*YOUR TASK:*
Check each line of the listing below for the string "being", then copy every line that has it.

*TASK DATA:*
[Start of Attachment]

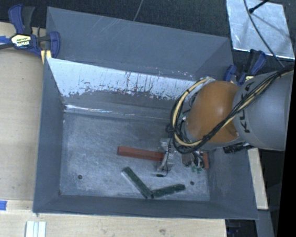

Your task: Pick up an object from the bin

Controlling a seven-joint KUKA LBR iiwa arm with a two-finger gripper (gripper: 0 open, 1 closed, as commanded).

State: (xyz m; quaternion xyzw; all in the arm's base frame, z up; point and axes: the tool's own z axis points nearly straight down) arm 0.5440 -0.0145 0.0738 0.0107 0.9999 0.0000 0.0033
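Gripper [164, 163] sits at the right end of a reddish-brown bar [136, 152].

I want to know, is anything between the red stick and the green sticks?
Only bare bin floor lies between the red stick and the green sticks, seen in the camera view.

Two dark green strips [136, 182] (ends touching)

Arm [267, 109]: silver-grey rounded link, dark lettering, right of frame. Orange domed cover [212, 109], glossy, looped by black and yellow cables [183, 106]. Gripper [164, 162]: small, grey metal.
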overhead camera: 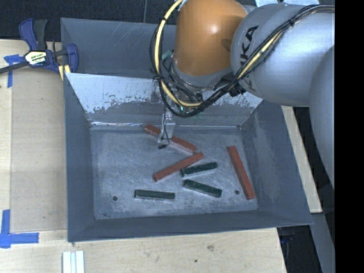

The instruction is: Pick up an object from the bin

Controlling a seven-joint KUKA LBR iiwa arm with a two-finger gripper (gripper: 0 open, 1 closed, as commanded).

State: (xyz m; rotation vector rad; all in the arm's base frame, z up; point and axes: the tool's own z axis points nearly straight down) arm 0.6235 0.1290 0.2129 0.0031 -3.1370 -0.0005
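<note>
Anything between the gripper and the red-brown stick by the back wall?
Nothing visible. The gripper is down at the red-brown stick, near its left end. The second red-brown stick and the dark green sticks lie further forward, not under the gripper.

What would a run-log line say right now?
tool: at back red-brown stick in bin | lifted: no | nearest: slanted red-brown stick, green stick

Three reddish-brown sticks (241, 172), three dark green sticks (154, 195)
</note>
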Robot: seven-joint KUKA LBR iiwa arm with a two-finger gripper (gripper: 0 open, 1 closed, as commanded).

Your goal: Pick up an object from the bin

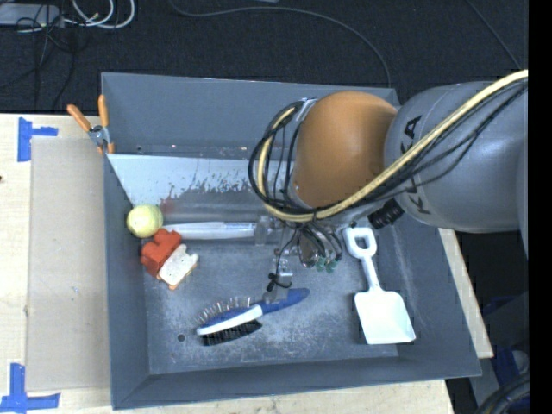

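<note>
KUKA arm point(466, 171) reaches from the right into the grey metal bin point(129, 317), its end effector point(281, 276) low near the middle of the floor. The orange cover point(341, 149) on the wrist and a loop of black and yellow cables point(269, 166) hide most of the end effector from us. We cannot tell whether it is open or closed, nor whether it touches anything.

Just below its tip in the view, a brush point(246, 313) with a blue handle lies flat toward the front of the bin. Its long axis runs from lower left to upper right: the bristle head points front-left, and the blue handle end points up and right, ending just beside the end effector.

To the right lies a white toy shovel point(381, 313), blade toward the front, its grip close under the wrist. Near the left wall we see a yellow-green ball point(145, 221) just beside a red and white block point(168, 260), whose kind we cannot make out. A clear tube point(211, 228) lies along the back slope, its right end lost behind the wrist.
</note>
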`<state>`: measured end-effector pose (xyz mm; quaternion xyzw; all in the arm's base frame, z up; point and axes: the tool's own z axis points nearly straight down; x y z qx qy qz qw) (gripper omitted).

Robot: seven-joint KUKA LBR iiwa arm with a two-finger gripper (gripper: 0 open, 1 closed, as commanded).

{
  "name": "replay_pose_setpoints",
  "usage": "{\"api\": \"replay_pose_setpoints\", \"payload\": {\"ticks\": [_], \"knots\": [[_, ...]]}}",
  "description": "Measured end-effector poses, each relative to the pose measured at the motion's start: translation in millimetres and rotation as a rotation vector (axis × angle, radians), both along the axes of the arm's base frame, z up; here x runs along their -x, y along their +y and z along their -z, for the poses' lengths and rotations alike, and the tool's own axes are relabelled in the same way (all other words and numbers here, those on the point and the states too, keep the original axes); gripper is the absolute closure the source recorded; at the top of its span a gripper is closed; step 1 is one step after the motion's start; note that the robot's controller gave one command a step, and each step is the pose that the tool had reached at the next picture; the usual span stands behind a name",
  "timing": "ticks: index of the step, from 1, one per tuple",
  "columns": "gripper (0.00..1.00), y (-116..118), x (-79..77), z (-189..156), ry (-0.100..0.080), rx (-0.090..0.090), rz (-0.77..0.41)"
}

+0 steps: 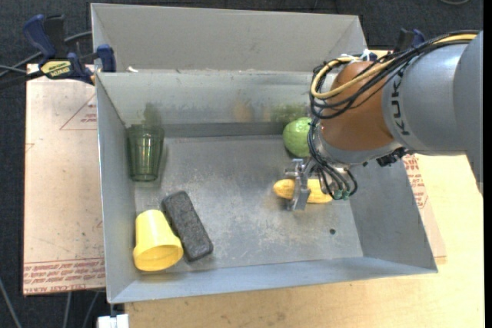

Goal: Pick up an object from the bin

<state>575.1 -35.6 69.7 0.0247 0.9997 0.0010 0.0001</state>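
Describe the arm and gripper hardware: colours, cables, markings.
The thick silver-grey cylindrical arm carries dark lettering along its side. Its wrist sits under a rounded orange-brown cover, with yellow and black cables looped across the top and thin black ones hanging below. A small grey metal gripper ends it.

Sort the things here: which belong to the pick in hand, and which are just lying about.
In hand: claw; small yellow banana-shaped thing under it, at the right.
Lying about: green ball behind it; green see-through cup; yellow cup on its side; dark grey block beside that cup.
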Motion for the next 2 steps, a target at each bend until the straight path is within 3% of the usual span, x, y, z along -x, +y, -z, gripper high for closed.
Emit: {"api": "replay_pose_setpoints", "payload": {"ticks": [1, 2], "knots": [[1.0, 0.0, 0.0, 0.0, 0.0, 0.0, 0.0], [1.0, -3.9, 2.9, -143.6, -0.005, 0.0, -0.051]]}}
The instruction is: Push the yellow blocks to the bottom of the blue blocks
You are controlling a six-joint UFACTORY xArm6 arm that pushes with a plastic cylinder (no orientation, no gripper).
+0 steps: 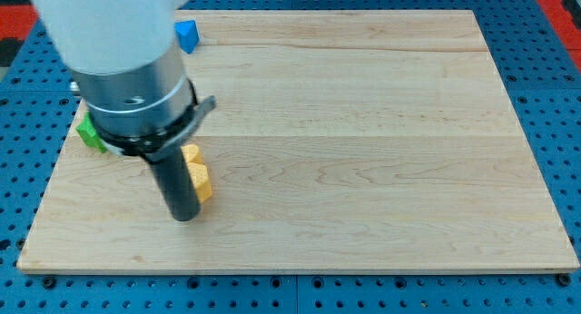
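The desk (363,151), a pale wooden board lying on a blue perforated base (545,42), fills most of the camera view and is bare over its whole right side. My arm's grey housing (118,51) covers the view's upper left and hides part of what lies beneath it. There are no jaws on this rig to report as wide or narrow, only the dark rod (174,182), and my tip (184,218) rests on the board in the lower left. The yellow block (197,173) sits touching the rod on its right side, just above the tip; its shape is partly covered, and I cannot tell whether it is one notched piece or two lying together. The blue block (187,34) stands near the top edge, well apart from the yellow and almost straight above it. A green block (91,133) shows at the left edge, half hidden by the housing. I judge the yellow to be light, rigid and free-sliding on smooth wood, liable to pivot if struck off centre. Nothing can be gripped; contact belongs on its lower face, squarely, driving it up toward a spot just under the blue.
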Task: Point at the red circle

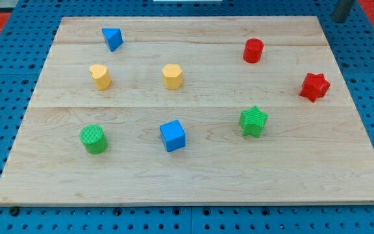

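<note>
The red circle is a short red cylinder standing at the upper right of the wooden board. My rod shows only at the view's top right corner, off the board; its tip is up and to the right of the red circle, well apart from it. A red star lies right of and below the red circle, near the board's right edge.
A blue triangle sits at upper left. Two yellow blocks lie below it. A green cylinder, a blue cube and a green star stand in the lower half.
</note>
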`<state>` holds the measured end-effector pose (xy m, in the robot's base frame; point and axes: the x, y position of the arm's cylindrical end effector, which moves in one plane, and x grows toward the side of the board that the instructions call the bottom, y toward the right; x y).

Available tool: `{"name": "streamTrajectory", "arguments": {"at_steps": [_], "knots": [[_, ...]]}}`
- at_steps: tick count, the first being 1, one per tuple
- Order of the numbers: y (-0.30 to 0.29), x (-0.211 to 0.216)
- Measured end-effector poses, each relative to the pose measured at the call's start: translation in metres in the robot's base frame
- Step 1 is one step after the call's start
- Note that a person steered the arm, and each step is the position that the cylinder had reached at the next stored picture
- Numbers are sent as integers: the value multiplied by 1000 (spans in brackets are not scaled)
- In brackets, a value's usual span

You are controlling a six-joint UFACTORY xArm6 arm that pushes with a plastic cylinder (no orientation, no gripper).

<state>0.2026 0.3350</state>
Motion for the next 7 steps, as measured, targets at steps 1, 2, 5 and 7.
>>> {"name": "streamTrajectory", "arguments": {"at_steps": [1,2,5,7], "knots": [[1,0],[-2,1],[-38,19],[-43,24]]}}
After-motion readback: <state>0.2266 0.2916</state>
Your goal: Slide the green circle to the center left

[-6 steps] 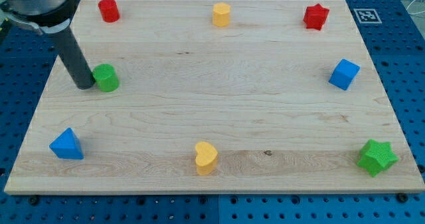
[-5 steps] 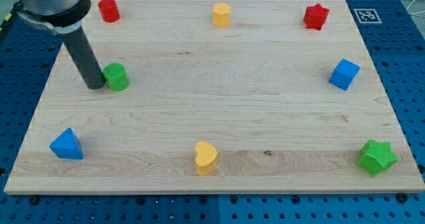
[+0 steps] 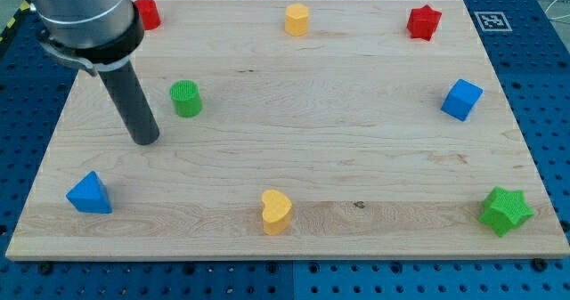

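The green circle [image 3: 186, 98] is a short green cylinder standing on the wooden board [image 3: 294, 140], in the upper left part. My tip [image 3: 145, 141] rests on the board below and to the left of it, a short gap apart, not touching. The dark rod rises from the tip toward the view's top left, and the arm's grey collar covers part of the red cylinder.
A red cylinder [image 3: 149, 13], yellow heart [image 3: 297, 19] and red star [image 3: 425, 21] line the top edge. A blue cube [image 3: 461, 99] sits at the right. A blue triangle [image 3: 89, 193], yellow heart [image 3: 276, 212] and green star [image 3: 506, 211] lie along the bottom.
The green circle slid to the right under the tip's push. The tip then came off it and moved down and right, leaving a gap.
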Tool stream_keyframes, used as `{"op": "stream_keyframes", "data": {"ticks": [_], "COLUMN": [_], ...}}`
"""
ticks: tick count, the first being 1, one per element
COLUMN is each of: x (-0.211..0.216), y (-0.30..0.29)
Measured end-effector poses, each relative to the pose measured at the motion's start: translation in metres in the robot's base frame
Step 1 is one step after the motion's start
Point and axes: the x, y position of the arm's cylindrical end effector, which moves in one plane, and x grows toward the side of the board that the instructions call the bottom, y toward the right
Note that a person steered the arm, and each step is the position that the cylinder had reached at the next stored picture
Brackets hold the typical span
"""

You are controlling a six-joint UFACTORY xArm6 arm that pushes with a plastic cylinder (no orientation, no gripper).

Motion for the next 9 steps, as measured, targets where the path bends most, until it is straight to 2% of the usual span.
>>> {"op": "stream_keyframes", "data": {"ticks": [2, 3, 5, 9], "x": [-0.003, -0.020, -0.047, -0.046], "y": [0.064, 0.082, 0.080, 0.010]}}
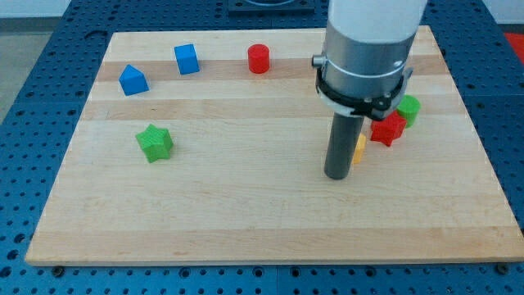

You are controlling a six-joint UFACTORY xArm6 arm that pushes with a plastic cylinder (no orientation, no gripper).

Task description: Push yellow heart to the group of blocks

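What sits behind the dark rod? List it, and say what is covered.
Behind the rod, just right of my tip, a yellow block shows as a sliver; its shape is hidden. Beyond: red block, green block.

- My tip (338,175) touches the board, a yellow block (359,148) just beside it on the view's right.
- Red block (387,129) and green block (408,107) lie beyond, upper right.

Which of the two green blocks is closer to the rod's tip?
The green block at the view's right, partly hidden behind the arm beside the red star. The green star sits far off to the left of my tip.
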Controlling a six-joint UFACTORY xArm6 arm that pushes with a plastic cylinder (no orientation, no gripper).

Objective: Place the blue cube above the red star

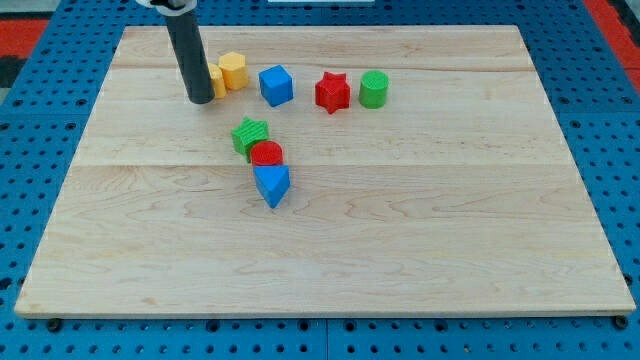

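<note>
Upper left of the pale wooden board (400, 250), my tip (201, 100), a bare rod holding nothing, touches a yellow block (217, 80). The blue cube (276, 85) sits left of the red star (332, 92).

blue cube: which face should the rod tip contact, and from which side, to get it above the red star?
No claw here, so it's a push. Contact the blue cube on its lower-left face, coming from the view's left, driving it up and right toward the spot above the red star. My tip sits left of it, against the yellow blocks, so it must clear those first.
</note>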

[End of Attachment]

*WRITTEN REPLY:*
- at_steps: tick count, the first being 1, one per tuple
ticks: tick count, the first being 1, one per element

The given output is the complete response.